- _WHAT YOU SHOULD DO_
Could you return the data that follows exactly, minus the images?

(Stored dataset items)

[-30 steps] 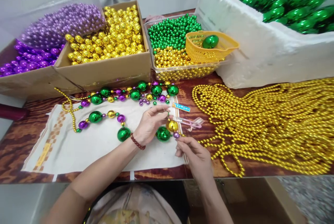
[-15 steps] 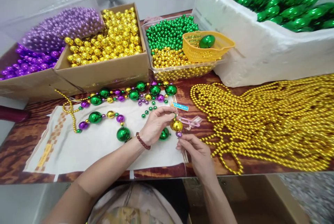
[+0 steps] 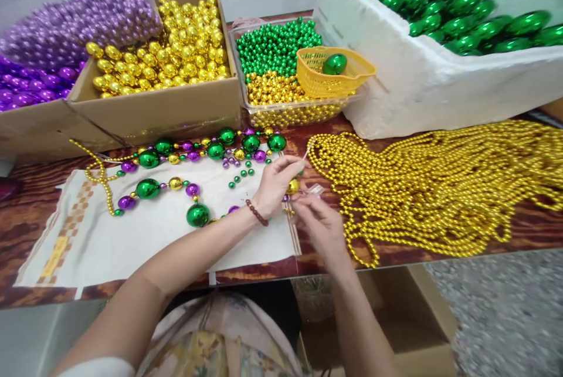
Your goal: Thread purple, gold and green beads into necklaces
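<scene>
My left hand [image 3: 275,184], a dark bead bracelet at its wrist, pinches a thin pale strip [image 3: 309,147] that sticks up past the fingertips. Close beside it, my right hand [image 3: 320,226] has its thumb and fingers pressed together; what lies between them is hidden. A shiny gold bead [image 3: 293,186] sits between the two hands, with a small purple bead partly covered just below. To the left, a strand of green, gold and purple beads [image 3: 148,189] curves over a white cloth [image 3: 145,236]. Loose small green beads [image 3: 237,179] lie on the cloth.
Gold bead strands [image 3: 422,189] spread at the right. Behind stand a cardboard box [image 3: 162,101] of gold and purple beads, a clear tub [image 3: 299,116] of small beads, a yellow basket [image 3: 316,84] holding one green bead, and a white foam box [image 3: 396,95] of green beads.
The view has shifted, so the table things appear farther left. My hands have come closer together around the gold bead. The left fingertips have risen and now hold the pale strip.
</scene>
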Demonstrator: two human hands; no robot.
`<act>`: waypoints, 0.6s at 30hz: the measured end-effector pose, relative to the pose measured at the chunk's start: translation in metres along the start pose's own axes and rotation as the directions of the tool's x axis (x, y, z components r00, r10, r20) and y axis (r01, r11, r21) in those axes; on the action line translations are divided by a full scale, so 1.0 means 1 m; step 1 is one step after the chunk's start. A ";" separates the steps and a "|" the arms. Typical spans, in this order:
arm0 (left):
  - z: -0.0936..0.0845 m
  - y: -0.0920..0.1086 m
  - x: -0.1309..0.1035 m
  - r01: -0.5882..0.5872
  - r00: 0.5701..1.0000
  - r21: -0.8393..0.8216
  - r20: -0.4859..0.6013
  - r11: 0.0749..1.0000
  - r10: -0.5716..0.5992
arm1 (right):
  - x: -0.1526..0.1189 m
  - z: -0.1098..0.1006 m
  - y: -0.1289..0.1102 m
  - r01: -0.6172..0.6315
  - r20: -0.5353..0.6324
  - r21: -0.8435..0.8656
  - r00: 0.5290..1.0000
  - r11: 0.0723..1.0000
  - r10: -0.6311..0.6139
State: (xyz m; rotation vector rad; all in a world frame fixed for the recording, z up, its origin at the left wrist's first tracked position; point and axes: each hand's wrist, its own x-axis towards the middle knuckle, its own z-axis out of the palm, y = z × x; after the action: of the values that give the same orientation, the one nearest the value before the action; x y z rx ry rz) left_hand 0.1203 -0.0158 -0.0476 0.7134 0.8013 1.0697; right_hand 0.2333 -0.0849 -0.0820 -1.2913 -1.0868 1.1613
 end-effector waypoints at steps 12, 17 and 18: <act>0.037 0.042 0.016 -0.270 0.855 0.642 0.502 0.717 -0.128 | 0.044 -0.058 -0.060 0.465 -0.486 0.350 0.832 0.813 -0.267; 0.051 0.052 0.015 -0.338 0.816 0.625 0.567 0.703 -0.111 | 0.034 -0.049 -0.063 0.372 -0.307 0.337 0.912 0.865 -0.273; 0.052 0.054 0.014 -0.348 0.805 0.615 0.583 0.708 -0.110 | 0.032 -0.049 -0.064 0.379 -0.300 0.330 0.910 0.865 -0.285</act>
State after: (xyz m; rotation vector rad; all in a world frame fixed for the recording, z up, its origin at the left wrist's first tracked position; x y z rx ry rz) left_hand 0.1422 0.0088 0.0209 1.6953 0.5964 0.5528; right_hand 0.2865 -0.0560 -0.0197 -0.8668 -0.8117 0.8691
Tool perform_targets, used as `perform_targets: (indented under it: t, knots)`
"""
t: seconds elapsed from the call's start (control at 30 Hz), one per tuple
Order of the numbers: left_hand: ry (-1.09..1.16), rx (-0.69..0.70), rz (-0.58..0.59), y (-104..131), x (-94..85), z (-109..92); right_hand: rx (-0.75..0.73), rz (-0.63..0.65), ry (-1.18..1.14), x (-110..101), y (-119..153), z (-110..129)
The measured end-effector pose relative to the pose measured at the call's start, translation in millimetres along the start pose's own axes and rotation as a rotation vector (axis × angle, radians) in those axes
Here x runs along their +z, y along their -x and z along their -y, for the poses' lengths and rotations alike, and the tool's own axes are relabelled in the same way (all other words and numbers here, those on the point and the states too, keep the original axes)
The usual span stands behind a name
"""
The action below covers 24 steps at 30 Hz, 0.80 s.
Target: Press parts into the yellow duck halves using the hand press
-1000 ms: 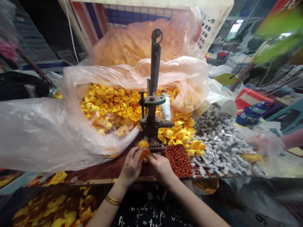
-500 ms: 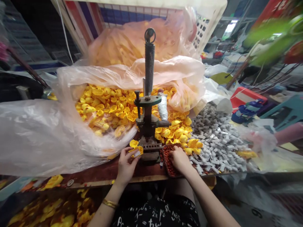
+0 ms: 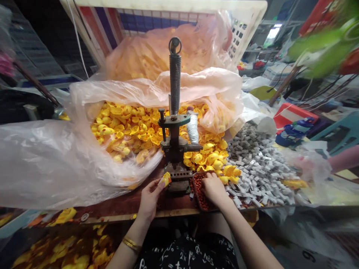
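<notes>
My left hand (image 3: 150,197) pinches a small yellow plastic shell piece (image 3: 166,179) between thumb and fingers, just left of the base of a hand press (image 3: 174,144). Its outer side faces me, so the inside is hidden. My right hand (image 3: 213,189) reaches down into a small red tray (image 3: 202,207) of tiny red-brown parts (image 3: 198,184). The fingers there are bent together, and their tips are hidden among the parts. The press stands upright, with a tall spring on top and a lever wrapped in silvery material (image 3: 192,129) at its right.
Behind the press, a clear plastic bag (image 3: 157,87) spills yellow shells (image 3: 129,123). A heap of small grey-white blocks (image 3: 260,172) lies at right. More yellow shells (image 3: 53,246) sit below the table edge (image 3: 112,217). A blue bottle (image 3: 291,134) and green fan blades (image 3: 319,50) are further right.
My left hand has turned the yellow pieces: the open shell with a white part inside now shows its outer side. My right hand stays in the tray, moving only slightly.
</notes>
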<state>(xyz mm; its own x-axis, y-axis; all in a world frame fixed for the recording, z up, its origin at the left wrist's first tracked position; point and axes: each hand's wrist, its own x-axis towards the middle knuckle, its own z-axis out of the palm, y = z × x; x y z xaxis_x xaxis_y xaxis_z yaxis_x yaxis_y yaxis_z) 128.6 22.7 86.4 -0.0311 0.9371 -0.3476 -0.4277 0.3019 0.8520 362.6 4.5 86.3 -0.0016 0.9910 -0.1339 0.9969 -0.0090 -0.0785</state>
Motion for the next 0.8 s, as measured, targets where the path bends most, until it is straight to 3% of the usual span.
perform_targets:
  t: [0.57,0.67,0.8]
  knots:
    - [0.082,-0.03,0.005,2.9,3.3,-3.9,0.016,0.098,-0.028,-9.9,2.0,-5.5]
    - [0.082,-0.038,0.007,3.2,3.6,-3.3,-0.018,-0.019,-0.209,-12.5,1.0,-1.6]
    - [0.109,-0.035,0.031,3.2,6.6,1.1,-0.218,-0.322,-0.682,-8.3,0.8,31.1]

- _ANSWER BOX_
[-30 steps] 
[-15 steps] 
[+0 steps] 
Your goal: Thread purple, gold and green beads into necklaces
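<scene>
My left hand [image 3: 275,184], a dark bead bracelet at its wrist, pinches a thin pale strip [image 3: 309,147] that sticks up past the fingertips. Close beside it, my right hand [image 3: 320,226] has its thumb and fingers pressed together; what lies between them is hidden. A shiny gold bead [image 3: 293,186] sits between the two hands, with a small purple bead partly covered just below. To the left, a strand of green, gold and purple beads [image 3: 148,189] curves over a white cloth [image 3: 145,236]. Loose small green beads [image 3: 237,179] lie on the cloth.
Gold bead strands [image 3: 422,189] spread at the right. Behind stand a cardboard box [image 3: 162,101] of gold and purple beads, a clear tub [image 3: 299,116] of small beads, a yellow basket [image 3: 316,84] holding one green bead, and a white foam box [image 3: 396,95] of green beads.
The view has shifted, so the table things appear farther left. My hands have come closer together around the gold bead. The left fingertips have risen and now hold the pale strip.
</scene>
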Demonstrator: two human hands; no robot.
`<act>`: waypoints, 0.6s at 30hz: the measured end-effector pose, relative to the pose measured at the chunk's start: translation in metres along the start pose's own axes and rotation as the directions of the tool's x axis (x, y, z components r00, r10, r20) and y axis (r01, r11, r21) in those axes; on the action line translations are divided by a full scale, so 1.0 means 1 m; step 1 is one step after the chunk's start. A ";" separates the steps and a "|" the arms. Typical spans, in this order:
arm0 (left):
  - z: -0.0936..0.0845 m
  - y: -0.0920..0.1086 m
  - x: -0.1309..0.1035 m
  - r01: -0.5882..0.5872
  - r00: 0.5701..1.0000
  - r21: -0.8393..0.8216
  - r20: -0.4859..0.6013
  - r11: 0.0749..1.0000
  - r10: -0.5716..0.5992
arm1 (right):
  - x: -0.1526..0.1189 m
  - z: -0.1098..0.1006 m
  - y: -0.1289..0.1102 m
  - r01: -0.6172..0.6315
  - r20: -0.5353..0.6324
  - r21: -0.8435..0.8656
  - r00: 0.5290..1.0000
  - r11: 0.0723..1.0000
  - r10: -0.6311..0.6139
State: (xyz m; rotation vector rad; all in a world frame fixed for the recording, z up, its origin at the left wrist's first tracked position; point and axes: each hand's wrist, its own x-axis towards the middle knuckle, its own z-axis out of the palm, y = z × x; after the action: of the values that give the same orientation, the one nearest the value before the action; x y z rx ry rz) left_hand 0.1203 -0.0158 -0.0476 0.7134 0.8013 1.0697; right_hand 0.2333 -0.0849 -0.0820 -1.2913 -1.0868 1.1613
 end-effector waypoints at steps 12, 17 and 18: <act>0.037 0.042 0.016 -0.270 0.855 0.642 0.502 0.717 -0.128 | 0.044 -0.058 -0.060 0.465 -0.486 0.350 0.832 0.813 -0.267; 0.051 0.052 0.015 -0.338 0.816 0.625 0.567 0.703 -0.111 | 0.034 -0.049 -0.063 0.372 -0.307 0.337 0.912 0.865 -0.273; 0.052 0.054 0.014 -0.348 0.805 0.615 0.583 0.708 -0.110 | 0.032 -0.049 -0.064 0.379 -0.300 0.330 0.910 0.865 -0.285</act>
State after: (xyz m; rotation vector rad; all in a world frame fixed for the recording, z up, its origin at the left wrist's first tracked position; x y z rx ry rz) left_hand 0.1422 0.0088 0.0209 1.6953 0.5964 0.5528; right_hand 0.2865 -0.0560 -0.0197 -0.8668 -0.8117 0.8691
Tool perform_targets, used as `perform_targets: (indented under it: t, knots)`
"""
t: seconds elapsed from the call's start (control at 30 Hz), one per tuple
Order of the numbers: left_hand: ry (-1.09..1.16), rx (-0.69..0.70), rz (-0.58..0.59), y (-104..131), x (-94..85), z (-109..92); right_hand: rx (-0.75..0.73), rz (-0.63..0.65), ry (-1.18..1.14), x (-110..101), y (-119..153), z (-110..129)
The measured end-effector pose relative to the pose measured at the call's start, translation in millimetres along the start pose's own axes and rotation as a rotation vector (axis × angle, radians) in those axes
Here x runs along their +z, y along their -x and z along their -y, for the poses' lengths and rotations alike, and the tool's own axes are relabelled in the same way (all other words and numbers here, those on the point and the states too, keep the original axes)
The usual span stands behind a name
"""
The action below covers 24 steps at 30 Hz, 0.80 s.
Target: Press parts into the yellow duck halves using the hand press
-1000 ms: 
-500 ms: 
+0 ms: 
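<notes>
My left hand (image 3: 150,197) pinches a small yellow plastic shell piece (image 3: 166,179) between thumb and fingers, just left of the base of a hand press (image 3: 174,144). Its outer side faces me, so the inside is hidden. My right hand (image 3: 213,189) reaches down into a small red tray (image 3: 202,207) of tiny red-brown parts (image 3: 198,184). The fingers there are bent together, and their tips are hidden among the parts. The press stands upright, with a tall spring on top and a lever wrapped in silvery material (image 3: 192,129) at its right.
Behind the press, a clear plastic bag (image 3: 157,87) spills yellow shells (image 3: 129,123). A heap of small grey-white blocks (image 3: 260,172) lies at right. More yellow shells (image 3: 53,246) sit below the table edge (image 3: 112,217). A blue bottle (image 3: 291,134) and green fan blades (image 3: 319,50) are further right.
My left hand has turned the yellow pieces: the open shell with a white part inside now shows its outer side. My right hand stays in the tray, moving only slightly.
</notes>
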<state>(xyz mm; its own x-axis, y-axis; all in a world frame fixed for the recording, z up, its origin at the left wrist's first tracked position; point and axes: each hand's wrist, its own x-axis towards the middle knuckle, its own z-axis out of the palm, y = z × x; x y z xaxis_x xaxis_y xaxis_z yaxis_x yaxis_y yaxis_z) 128.6 22.7 86.4 -0.0311 0.9371 -0.3476 -0.4277 0.3019 0.8520 362.6 4.5 86.3 -0.0016 0.9910 -0.1339 0.9969 -0.0090 -0.0785</state>
Motion for the next 0.8 s, as measured, targets where the path bends most, until it is straight to 3% of the usual span.
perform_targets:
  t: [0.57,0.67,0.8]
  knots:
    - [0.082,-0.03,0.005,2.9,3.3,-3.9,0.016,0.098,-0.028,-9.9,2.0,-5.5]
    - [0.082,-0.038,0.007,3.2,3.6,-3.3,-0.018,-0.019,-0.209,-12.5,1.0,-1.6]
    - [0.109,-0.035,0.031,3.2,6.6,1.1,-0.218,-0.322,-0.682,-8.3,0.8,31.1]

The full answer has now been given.